- _Work order_:
Report how many lines in the data below hold the string "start". Nothing else should appear in the answer.

BEGIN Data for this exercise

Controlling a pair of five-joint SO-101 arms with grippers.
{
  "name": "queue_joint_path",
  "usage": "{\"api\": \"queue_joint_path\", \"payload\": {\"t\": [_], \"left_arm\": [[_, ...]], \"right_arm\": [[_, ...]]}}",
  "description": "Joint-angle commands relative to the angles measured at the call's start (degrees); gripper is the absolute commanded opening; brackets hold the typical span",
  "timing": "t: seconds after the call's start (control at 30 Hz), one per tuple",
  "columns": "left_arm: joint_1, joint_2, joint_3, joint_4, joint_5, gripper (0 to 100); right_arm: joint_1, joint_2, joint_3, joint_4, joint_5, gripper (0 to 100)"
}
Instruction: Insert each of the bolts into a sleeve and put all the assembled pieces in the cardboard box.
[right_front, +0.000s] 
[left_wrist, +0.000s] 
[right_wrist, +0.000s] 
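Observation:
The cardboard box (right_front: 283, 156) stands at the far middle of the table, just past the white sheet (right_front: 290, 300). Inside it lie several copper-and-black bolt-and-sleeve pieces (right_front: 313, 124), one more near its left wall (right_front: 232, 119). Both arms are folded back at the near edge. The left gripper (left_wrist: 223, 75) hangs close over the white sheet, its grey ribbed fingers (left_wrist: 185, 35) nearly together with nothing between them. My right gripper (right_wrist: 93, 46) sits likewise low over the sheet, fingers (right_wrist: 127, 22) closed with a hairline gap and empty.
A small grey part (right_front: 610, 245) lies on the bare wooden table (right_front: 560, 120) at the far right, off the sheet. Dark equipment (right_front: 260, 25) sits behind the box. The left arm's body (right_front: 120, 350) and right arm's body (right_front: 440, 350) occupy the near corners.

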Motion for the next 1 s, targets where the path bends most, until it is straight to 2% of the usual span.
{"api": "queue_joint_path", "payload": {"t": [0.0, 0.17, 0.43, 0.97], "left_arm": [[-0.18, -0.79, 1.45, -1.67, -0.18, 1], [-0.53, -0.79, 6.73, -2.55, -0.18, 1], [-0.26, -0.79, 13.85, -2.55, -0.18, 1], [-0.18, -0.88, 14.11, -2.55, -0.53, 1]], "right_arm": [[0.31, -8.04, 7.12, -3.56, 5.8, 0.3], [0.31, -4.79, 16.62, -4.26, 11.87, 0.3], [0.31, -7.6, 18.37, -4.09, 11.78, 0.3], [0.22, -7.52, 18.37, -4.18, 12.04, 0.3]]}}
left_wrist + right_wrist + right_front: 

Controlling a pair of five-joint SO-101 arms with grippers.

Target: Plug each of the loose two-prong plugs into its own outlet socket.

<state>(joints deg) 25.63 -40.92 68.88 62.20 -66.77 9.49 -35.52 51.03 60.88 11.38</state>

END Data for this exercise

- _Written answer_:
2